He is one of the city’s most prolific makers—and we’re betting you’ve never heard of him. Meet the visionary behind some of the city’s most notable social spots.
With an imprint on notable projects like Soho House, the Chicago Athletic Association and Roister, the new Grant Achatz project, James Geier, founder of the design, development and fabrication firm 555 International, may be one of the most accomplished yet largely unknown design forces in Chicago.
And don’t expect that to change anytime soon; since getting his start in 1984—among his first projects were retail installations for the likes of Hermès and Armani—Geier has generally preferred to fly a little under the radar. Still, he’s a go-to for contractors. “There are a lot of supertalented people in Chicago doing all kinds of things,” says Geier. “But if there is an impression we’ve been able to make over the years, it’s that 555 International has an ability to create cool custom elements and execute unique projects.”
It’s that ability that has put Geier and his company on the map—they are able to deliver exactly what they’re drawing by manufacturing all the lighting, wood, metal and specialty features at their 300,000-square-foot South Side facility. Be it a restaurant, an office or a high-end retail or stadium shop, Geier wants each space to be a sensory experience that pushes the envelope. “It takes me back to some advice my business partner at Union (the bar Geier once owned back in the ’80s) and I received from an old-time real estate mogul: “Little ideas, little income. Big ideas, big income.”

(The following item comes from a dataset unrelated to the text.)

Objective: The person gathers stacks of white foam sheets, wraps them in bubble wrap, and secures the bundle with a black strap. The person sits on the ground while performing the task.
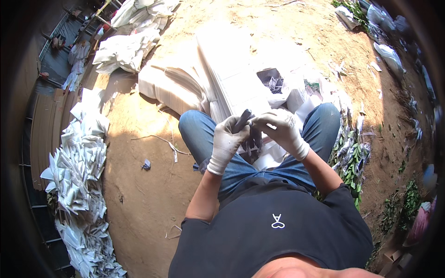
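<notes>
My left hand (226, 140), in a white knit glove, is closed around a dark rolled strip (242, 121), perhaps plastic film. My right hand (280, 130), gloved the same way, has its thumb and fingertips together at the roll's right side; they seem to pinch its dark edge, though the detail is small. More dark strips (254, 140) hang or lie just below the hands, between my knees. In front of my knees lies a thick stack of white paper sheets or flat bags (236, 83), its top washed out by sunlight.
A bent paper stack (170, 87) leans left of the white one. White plastic bags (295, 97) stand right of it, one with dark film (274, 84) inside. Folded white papers (78, 166) are piled along the left. Leafy branches (356, 163) lie by my right leg on the dirt floor (146, 198).
</notes>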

Geier has a tactile approach to design and encourages his team to step away from the computer and social media and actually draw a concept. Balancing business with creativity is a constant push-pull, but Geier says it all comes back to experience and tackling every project with confidence. “Our environments are made up of parts and pieces of a bunch of ideas, so in my world, I want everyone to understand that everything they do can affect the final outcome.”
And as for that final outcome, Geier reminds us that “every stroke on every piece of paper could turn out to be something wonderful.”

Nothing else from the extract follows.